(Description of the task) Scan the listing below for lines with the word "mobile". Report how many there are, as a number alone.

(Data provided)
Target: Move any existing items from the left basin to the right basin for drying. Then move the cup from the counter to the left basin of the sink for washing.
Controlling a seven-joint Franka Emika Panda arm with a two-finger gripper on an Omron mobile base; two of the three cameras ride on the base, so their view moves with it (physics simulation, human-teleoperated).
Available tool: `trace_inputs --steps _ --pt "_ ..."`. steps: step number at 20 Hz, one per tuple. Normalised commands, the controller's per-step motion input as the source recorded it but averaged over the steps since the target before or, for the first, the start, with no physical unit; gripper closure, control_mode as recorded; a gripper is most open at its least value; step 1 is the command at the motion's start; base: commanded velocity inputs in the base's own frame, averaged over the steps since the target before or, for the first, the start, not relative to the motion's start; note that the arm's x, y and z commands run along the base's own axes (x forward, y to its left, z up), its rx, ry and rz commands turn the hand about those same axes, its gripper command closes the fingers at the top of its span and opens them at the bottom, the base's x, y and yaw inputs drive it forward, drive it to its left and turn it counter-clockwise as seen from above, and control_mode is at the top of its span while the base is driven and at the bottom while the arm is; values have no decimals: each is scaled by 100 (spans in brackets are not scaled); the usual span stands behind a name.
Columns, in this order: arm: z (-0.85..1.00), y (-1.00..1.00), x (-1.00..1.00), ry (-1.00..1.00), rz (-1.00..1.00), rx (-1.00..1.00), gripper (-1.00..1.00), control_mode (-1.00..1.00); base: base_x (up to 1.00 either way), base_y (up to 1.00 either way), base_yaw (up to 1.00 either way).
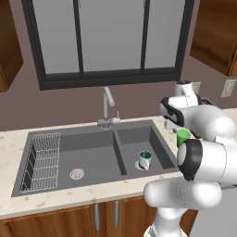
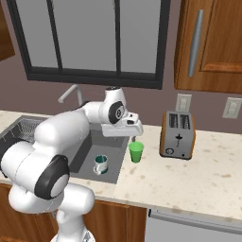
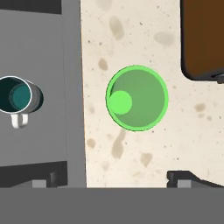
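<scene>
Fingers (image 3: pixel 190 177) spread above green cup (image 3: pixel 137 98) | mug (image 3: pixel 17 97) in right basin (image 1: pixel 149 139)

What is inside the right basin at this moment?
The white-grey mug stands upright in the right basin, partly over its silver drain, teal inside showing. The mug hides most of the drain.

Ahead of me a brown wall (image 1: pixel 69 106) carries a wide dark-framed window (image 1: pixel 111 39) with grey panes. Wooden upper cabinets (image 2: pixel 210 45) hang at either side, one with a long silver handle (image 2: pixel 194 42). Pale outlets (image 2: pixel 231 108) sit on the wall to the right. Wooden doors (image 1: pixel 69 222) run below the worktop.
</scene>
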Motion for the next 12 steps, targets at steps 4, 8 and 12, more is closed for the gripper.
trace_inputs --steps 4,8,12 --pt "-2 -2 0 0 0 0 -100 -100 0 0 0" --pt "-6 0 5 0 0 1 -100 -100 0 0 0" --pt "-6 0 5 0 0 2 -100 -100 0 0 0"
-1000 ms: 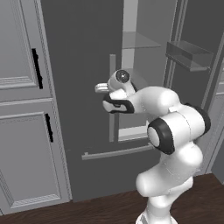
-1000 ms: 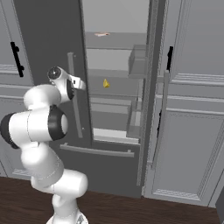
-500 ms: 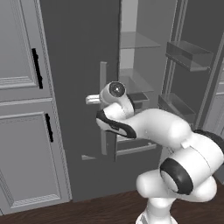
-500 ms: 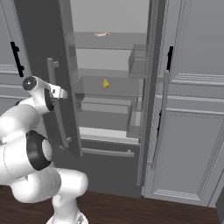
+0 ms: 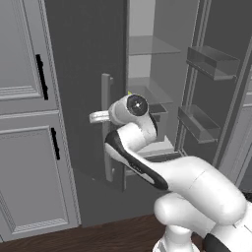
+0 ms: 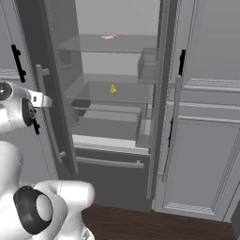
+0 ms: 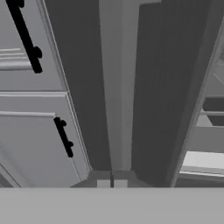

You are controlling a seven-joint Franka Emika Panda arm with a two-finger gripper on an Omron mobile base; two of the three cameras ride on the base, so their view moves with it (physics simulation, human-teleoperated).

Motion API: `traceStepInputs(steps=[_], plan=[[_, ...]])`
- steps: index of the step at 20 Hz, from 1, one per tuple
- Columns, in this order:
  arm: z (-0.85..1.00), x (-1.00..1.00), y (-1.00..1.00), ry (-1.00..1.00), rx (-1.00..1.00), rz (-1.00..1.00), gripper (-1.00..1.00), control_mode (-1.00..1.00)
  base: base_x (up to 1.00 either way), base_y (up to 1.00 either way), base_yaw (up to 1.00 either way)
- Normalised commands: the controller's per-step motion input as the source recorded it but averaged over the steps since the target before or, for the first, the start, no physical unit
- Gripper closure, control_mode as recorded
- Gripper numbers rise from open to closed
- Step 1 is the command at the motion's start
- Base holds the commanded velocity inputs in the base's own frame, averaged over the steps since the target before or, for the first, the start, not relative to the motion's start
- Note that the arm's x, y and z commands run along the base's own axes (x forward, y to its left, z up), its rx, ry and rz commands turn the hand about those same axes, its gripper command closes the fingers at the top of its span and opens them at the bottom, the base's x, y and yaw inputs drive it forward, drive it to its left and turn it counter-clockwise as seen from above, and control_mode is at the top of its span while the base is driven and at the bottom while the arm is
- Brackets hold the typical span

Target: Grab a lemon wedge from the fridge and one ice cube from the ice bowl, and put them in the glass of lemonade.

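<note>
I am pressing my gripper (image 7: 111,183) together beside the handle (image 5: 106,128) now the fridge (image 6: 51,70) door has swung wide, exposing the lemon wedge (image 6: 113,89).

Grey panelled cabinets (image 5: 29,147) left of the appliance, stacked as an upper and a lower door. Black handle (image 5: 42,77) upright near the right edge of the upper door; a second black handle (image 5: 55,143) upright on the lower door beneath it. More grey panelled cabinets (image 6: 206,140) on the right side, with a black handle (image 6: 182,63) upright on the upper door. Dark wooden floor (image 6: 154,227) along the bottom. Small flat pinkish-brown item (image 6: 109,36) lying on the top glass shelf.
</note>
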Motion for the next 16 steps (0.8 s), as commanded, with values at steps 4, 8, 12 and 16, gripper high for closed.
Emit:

(Result) 2